Segment Start: RECORDED DATA

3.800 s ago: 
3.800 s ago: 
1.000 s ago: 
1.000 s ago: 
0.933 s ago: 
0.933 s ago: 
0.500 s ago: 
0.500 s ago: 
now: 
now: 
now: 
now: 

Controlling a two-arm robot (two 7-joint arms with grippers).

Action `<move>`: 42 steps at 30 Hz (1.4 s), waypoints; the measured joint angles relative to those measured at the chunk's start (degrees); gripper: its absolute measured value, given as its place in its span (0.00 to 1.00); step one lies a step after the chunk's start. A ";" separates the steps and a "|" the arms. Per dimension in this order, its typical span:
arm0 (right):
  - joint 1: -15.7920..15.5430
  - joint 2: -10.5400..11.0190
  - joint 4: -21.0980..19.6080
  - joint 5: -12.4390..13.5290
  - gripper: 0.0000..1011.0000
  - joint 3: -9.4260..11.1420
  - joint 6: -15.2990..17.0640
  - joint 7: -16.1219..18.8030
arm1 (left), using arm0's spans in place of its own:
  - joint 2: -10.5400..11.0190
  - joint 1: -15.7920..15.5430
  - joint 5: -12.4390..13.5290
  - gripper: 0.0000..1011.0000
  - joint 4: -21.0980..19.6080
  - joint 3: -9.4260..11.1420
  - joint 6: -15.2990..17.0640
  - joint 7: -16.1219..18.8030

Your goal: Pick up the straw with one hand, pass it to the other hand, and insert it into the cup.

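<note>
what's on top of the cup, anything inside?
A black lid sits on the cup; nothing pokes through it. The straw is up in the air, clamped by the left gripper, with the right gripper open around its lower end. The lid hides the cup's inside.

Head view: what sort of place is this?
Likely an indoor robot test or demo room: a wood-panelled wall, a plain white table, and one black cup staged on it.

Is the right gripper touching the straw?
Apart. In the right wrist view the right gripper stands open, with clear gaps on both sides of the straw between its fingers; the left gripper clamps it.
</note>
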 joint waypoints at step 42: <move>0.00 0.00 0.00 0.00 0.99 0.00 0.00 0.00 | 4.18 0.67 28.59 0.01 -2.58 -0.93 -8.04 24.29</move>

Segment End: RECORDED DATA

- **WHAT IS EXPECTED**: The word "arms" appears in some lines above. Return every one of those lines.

- **OUTPUT OF THE EXERCISE**:
Controlling a two-arm robot (two 7-joint arms with grippers).
Action `<move>`: 42 steps at 30 Hz (1.4 s), waypoints; the measured joint angles relative to those measured at the chunk's start (degrees); gripper: its absolute measured value, given as its place in its span (0.00 to 1.00); step one lies a step after the chunk's start. A ";" separates the steps and a "|" the arms. Per dimension in this order, its typical span:

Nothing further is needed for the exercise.